**EXERCISE DIRECTIONS**
Copy each line of the data below in which the word "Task" can be found.

Source records:
__________
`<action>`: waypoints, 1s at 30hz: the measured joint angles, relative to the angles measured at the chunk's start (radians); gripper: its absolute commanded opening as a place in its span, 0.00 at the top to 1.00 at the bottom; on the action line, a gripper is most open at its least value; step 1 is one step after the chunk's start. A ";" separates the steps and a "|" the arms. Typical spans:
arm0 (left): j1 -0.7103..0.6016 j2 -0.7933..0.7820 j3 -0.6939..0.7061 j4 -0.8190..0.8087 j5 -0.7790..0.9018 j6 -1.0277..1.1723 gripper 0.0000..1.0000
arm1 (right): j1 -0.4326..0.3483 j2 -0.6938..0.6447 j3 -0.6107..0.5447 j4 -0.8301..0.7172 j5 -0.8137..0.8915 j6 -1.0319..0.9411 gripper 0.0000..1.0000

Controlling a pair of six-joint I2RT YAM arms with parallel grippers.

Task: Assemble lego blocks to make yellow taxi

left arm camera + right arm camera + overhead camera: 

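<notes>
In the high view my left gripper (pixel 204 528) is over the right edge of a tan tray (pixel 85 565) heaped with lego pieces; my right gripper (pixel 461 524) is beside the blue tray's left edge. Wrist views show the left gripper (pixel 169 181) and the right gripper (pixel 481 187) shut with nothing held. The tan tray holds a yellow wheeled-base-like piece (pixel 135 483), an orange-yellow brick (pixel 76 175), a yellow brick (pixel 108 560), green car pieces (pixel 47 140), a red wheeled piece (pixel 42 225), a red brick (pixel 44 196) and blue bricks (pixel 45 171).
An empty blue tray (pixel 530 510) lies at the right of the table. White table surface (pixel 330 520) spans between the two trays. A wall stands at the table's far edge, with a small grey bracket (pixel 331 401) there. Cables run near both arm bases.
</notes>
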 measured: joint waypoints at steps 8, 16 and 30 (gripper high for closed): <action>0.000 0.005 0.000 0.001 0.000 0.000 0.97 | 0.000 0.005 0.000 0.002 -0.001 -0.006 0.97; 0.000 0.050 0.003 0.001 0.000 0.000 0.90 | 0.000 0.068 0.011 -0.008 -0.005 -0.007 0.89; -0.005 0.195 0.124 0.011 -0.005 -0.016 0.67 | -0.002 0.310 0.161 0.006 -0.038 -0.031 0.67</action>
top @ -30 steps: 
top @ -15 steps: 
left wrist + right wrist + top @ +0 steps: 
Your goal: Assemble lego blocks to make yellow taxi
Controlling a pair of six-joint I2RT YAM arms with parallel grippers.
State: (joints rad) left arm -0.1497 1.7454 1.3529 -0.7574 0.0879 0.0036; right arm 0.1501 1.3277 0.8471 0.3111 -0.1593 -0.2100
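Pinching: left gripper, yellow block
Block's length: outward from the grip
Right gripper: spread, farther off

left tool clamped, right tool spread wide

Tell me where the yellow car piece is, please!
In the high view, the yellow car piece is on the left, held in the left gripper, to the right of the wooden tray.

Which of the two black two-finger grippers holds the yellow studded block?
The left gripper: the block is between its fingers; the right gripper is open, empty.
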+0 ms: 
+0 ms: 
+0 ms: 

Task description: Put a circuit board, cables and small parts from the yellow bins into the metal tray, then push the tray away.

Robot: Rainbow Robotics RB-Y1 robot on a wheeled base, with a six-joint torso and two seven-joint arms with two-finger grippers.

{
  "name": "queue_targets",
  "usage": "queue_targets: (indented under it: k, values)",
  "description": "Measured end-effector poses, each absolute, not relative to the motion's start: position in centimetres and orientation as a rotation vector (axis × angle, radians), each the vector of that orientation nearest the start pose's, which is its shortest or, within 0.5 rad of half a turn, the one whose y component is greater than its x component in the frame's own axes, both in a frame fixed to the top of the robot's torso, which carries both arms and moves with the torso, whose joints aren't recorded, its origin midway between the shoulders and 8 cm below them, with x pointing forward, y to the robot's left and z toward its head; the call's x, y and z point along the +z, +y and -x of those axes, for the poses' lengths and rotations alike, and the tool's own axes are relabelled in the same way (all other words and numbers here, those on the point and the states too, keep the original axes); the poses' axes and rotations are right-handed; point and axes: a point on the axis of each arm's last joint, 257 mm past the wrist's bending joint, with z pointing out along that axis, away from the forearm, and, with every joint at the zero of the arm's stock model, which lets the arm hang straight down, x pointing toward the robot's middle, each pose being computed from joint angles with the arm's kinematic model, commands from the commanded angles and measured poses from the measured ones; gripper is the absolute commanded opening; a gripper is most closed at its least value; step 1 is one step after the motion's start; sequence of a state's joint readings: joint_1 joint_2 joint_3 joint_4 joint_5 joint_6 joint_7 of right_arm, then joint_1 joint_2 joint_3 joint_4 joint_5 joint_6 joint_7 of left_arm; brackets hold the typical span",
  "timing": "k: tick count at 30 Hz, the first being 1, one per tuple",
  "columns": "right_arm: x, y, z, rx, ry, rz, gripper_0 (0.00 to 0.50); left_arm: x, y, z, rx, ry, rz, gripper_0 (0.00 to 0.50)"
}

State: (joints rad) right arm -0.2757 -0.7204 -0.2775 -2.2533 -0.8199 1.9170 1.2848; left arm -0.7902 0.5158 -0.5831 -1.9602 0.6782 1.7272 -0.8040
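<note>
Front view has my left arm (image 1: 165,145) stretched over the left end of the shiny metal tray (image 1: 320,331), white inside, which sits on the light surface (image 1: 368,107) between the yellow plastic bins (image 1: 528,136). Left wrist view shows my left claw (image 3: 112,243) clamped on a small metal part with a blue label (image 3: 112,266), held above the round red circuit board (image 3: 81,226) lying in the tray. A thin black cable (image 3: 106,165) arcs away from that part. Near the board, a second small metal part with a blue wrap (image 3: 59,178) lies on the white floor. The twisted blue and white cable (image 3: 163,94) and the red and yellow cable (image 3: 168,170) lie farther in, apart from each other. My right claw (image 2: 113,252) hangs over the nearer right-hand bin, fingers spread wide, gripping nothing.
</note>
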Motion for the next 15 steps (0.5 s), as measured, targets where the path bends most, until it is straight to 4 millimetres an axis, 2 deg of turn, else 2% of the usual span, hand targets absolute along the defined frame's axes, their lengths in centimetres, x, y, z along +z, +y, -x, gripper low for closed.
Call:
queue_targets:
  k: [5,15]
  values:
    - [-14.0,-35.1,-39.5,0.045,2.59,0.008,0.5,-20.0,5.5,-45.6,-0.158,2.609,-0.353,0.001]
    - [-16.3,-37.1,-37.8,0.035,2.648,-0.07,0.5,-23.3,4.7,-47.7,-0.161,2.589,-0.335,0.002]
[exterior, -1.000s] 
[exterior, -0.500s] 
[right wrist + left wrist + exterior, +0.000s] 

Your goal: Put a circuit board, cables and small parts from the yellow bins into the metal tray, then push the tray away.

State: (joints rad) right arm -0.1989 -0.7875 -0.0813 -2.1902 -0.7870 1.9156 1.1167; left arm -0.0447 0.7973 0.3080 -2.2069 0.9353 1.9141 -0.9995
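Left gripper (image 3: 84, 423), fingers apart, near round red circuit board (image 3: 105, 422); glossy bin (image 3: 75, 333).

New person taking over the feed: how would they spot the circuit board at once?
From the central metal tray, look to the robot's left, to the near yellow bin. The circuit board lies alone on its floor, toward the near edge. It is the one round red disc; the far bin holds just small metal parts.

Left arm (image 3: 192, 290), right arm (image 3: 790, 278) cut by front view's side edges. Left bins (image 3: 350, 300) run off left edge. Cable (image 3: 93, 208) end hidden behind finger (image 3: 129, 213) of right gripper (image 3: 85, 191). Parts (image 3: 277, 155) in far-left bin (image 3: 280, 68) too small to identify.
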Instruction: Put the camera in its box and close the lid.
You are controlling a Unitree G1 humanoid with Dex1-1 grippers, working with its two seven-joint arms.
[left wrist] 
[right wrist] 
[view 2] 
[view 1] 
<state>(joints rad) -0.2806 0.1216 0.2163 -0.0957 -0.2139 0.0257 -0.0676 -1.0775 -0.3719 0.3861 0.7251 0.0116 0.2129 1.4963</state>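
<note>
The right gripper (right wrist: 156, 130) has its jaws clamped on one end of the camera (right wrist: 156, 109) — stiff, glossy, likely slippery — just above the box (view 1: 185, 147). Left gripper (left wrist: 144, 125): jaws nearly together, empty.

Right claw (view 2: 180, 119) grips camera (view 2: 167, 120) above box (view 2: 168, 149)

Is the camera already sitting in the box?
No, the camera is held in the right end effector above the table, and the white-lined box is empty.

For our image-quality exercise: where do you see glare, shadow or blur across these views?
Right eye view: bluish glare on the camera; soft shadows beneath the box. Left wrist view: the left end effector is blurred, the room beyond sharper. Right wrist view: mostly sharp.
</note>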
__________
**SOLVED PROBLEM**
Task: Assemble lego blocks to make yellow taxi
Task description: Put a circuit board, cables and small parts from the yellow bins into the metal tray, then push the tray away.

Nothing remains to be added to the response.